В истории европейских литератур существует плеяда героев, каждый из которых в предельной степени сконцентрировал в себе черты создавшей его эпохи и потому особенно часто привлекал к себе внимание критиков и исследователей. Дон Жуан, Гамлет, Дон-Кихот, Фауст давно стали объектами рассмотрения во многих специальных научных работах1. Такие герои «стягивают» вокруг себя в определённый «текст» ряд системно воспроизводящихся мотивов и сюжетов. Русская литература также богата на героев, формирующих свой узнаваемый «текст». Значительное место в ряду таких феноменов занимают герои произведений Л.Н. Толстого.
Два мощных потока толстовского слова: «текст о герое» и «текст о себе» не всегда чётко разделены. Художественное построение, осмысление собственного жизненного сценария (зачастую – через дневники) и внедрение автобиографических деталей в произведения Толстого – вопрос, внимательно изучаемый со времён первой публикации и до настоящего момента, что иллюстрирует, например, исследование Д. Ранкура-Лаферьера, представляющее собой опыт психоанализа одного из главных героев романа «Война и мир» Пьера Безухова – однако не столько как образа в границах художественного целого эпопеи, сколько как индивидуума из внеэстетической реальности, натура которого обнаруживает совпадения с задокументированными чертами характера его создателя2.
Во многих современных коллективных и авторских трудах на одном из главных мест находится проблема человека у Л.Н. Толстого3. Причём этим человеком становится зачастую сам Толстой, его биография, поведенческий текст4, поиск своего пути и веры5. Эта тема и в наши дни далека от исчерпанности: очевидно, некоторые значительные элементы биографии писателя интегрированы в его творчество, но соотношение лично пережитого и сочинённого, фикционального в произведениях Толстого детально не прояснено. Западные толстоведы также проявляют повышенный интерес к изучению личной жизни Толстого – в основном в психоаналитическом аспекте6. В связи с этим характерно, что особым образом в научном мире акцентированы последние годы жизни и творчества Толстого7: на эту тему появляются рассчитанные на широкую аудиторию работы8, а также всё новые и новые экранизации толстовских произведений. Активно осваивается в научном поле и гендерный подход к романам Толстого9. Одной из продуктивных линий в работе толстоведов можно назвать анализ мифопоэтики текстов, обращённый к архетипическому в творчестве писателя10. Традиционно большое внимание привлекают как персонажные системы произведений писателя, так и поэтика отдельных образов. Стоит отметить, что значительный вклад в понимание природы и функций литературного героя внесла классическая работа Л.Я. Гинзбург, ставшая в отечественном литературоведении – и толстоведении в частности – надёжным фундаментом для исследований в области художественной антропологии11. Существенная часть исследований посвящена заглавным и автобиографическим образам героев толстовских произведений. Кроме того, в недавнее время защищён ряд кандидатских и докторских диссертаций, посвящённых антропологии толстовских персонажей и художественным средствам их репрезентации в повествовательной структуре романов писателя12.

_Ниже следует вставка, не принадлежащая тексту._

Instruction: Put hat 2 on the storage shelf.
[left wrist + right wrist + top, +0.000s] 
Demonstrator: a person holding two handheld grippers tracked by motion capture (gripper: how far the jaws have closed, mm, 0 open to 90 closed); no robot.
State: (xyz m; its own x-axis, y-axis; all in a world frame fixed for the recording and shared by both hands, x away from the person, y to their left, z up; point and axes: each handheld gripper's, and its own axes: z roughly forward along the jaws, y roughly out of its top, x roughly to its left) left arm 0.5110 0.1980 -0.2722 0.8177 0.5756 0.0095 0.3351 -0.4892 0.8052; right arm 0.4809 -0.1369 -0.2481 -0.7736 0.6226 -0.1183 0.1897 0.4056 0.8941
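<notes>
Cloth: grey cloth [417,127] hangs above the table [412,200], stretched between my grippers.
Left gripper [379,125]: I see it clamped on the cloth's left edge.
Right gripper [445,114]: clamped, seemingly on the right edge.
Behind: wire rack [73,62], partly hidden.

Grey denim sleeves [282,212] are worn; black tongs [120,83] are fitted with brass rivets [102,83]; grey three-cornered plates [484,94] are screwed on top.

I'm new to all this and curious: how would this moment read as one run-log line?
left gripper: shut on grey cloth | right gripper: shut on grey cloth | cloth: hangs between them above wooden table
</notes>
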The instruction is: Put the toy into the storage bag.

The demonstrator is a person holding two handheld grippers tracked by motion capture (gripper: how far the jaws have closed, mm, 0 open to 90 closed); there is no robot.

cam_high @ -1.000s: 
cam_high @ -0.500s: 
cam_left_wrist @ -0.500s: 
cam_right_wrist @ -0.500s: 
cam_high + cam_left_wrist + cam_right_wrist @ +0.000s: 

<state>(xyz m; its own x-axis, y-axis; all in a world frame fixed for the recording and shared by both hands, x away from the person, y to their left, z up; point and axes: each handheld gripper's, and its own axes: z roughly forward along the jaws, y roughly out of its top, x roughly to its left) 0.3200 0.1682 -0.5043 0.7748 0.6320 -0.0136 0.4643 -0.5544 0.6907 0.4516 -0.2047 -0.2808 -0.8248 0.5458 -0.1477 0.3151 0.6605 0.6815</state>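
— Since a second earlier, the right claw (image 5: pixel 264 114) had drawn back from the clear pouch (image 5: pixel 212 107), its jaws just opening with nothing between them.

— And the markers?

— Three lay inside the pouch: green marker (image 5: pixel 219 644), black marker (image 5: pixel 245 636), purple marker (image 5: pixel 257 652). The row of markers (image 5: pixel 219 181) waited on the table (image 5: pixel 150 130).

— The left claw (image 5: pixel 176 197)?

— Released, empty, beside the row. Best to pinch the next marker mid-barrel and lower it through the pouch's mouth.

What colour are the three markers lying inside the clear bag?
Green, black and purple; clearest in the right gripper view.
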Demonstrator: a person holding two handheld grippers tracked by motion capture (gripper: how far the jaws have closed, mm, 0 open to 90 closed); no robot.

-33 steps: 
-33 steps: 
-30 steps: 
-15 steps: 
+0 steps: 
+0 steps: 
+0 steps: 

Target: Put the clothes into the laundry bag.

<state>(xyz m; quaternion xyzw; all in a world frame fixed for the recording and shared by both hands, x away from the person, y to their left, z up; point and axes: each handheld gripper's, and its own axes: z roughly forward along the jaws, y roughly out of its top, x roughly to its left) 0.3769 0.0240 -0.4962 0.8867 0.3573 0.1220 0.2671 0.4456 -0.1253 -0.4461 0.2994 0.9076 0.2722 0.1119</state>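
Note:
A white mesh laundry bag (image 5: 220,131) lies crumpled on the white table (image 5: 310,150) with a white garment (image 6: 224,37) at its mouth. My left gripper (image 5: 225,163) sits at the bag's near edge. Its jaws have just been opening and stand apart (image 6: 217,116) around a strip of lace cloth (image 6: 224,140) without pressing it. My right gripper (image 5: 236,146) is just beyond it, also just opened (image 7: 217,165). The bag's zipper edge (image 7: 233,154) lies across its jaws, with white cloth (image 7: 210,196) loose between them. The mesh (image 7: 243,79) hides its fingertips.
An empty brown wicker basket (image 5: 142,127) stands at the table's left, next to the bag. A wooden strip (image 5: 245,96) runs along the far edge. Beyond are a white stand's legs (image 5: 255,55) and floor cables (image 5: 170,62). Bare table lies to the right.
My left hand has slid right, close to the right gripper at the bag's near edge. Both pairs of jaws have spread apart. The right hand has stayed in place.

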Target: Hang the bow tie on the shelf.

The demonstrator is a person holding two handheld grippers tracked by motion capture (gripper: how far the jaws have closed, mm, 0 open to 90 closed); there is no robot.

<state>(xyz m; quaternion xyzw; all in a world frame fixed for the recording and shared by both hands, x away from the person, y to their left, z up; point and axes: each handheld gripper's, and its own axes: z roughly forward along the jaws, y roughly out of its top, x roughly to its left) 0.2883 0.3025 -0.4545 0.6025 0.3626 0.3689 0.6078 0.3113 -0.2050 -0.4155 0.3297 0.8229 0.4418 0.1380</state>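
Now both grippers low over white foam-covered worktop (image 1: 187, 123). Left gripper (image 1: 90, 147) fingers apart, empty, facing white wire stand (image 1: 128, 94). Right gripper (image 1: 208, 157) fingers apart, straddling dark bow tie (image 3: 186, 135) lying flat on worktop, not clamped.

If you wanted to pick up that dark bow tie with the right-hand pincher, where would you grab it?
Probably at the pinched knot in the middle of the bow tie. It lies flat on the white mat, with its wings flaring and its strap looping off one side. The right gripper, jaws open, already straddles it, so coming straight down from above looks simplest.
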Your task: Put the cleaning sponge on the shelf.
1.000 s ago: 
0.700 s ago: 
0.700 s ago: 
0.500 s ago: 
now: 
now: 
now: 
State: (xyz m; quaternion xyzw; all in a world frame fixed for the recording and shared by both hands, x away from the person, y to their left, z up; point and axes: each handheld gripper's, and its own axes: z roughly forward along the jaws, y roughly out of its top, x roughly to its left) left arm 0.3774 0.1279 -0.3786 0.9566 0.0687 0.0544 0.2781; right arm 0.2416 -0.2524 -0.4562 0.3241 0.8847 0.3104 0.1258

Известно, что сам Л.Н. Толстой неоднократно подчёркивал: для него ни в жизни и в истории, ни в его произведениях нет главных и второстепенных героев (как нет и второстепенных мыслей), однако некоторые толстовские образы долгое время оставались «в тени» – и, кажется, образ Фёдора Долохова из романа «Война и мир» иллюстрирует недостаток внимания со стороны читателей и исследователей к героям «оттеняющим». Однако записи в дневниках Толстого и комментарии близких писателя однозначно свидетельствуют об интересе автора к этому герою, о сложностях в создании образа и об итоговом удовлетворении результатом работы над ним.